A: Eventually, the reaction rate levels off because substrate concentration becomes the limiting factor, and not all enzyme molecules can find a substrate to bind to.
Q: How does substrate concentration initially affect reaction rate?
A: As substrate concentration increases, the reaction rate increases because more substrate leads to more frequent collisions with the enzyme.
Q: What happens to the reaction rate as substrate concentration continues to increase?
A: The reaction rate levels off when all enzyme active sites become engaged (saturated), and the maximum rate of reaction is reached.
Q: How does temperature initially affect enzyme reaction rate?
A: As temperature increases, the reaction rate increases because molecules move faster, leading to more frequent collisions between the enzyme and substrate.
Q: What happens to the reaction rate as temperature continues to increase?

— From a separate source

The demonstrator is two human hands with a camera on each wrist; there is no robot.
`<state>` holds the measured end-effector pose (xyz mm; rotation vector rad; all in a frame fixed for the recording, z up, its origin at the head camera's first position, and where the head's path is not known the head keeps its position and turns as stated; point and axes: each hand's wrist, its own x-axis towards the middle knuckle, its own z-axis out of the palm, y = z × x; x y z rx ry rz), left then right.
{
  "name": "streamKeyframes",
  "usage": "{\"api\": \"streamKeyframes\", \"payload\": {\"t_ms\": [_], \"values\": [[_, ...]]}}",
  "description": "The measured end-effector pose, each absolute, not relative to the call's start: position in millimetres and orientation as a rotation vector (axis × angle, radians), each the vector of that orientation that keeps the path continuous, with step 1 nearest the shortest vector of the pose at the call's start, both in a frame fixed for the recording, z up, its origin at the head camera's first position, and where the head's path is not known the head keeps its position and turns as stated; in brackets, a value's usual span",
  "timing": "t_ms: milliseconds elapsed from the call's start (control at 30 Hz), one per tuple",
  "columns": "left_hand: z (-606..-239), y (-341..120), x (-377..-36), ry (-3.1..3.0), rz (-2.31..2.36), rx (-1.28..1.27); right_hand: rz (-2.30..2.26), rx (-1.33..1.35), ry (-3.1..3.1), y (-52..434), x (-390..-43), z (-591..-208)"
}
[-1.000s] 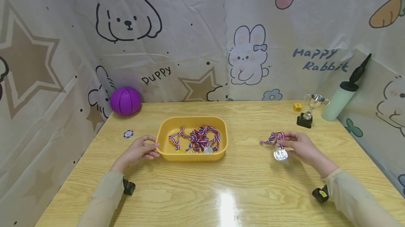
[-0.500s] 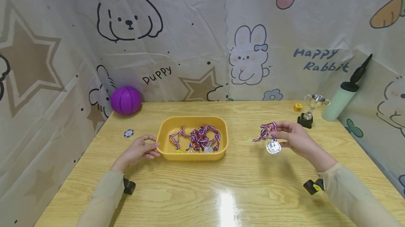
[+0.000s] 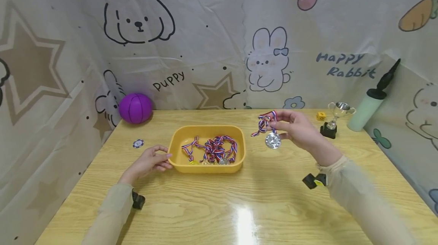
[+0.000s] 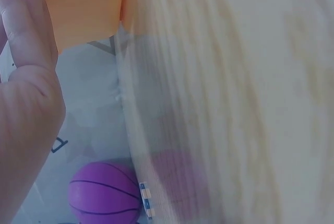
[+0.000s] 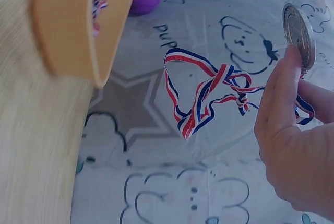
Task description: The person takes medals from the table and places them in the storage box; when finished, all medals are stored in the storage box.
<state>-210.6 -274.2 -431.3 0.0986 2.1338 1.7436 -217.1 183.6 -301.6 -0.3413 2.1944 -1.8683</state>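
Observation:
My right hand (image 3: 297,131) pinches a silver medal (image 3: 273,141) by its red, white and blue ribbon (image 3: 262,124), held above the table to the right of a yellow bin (image 3: 208,169). In the right wrist view, the knotted ribbon (image 5: 190,122) loops out beyond the fingers and the medal (image 5: 298,33) shows partly edge-on. My left hand (image 3: 149,164) grips the bin's left rim, thumb at the edge. Inside the bin lie tangled striped ribbons (image 3: 215,148) with gold and silver medals, partly hidden by the front wall.
A purple ball (image 3: 135,108) sits at the back left, with a blue and white chip (image 3: 138,143) in front of it. At the back right stand a yellow number cube (image 3: 321,116), a silver trophy cup (image 3: 331,125) and a pale green pump (image 3: 365,110). Printed cloth hangs behind the table.
The right hand has moved left and away from me, carrying the silver medal up toward the bin. My left hand and the bin have stayed in place.

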Motion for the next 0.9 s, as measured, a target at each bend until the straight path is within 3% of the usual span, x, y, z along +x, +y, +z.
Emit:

A: At high temperatures beyond the optimum, the reaction rate decreases because the enzyme may denature, disrupting the bonds in the enzyme and between the enzyme and substrate.
Q: What is the optimum temperature for enzyme-catalyzed reactions?
A: The optimum temperature is the temperature at which the reaction rate is highest, due to the greatest number of molecular collisions between the enzyme and substrate.
Q: What happens when the temperature exceeds the optimum?
A: The enzyme may denature, losing its 3D shape (tertiary structure), which reduces its ability to bind to the substrate.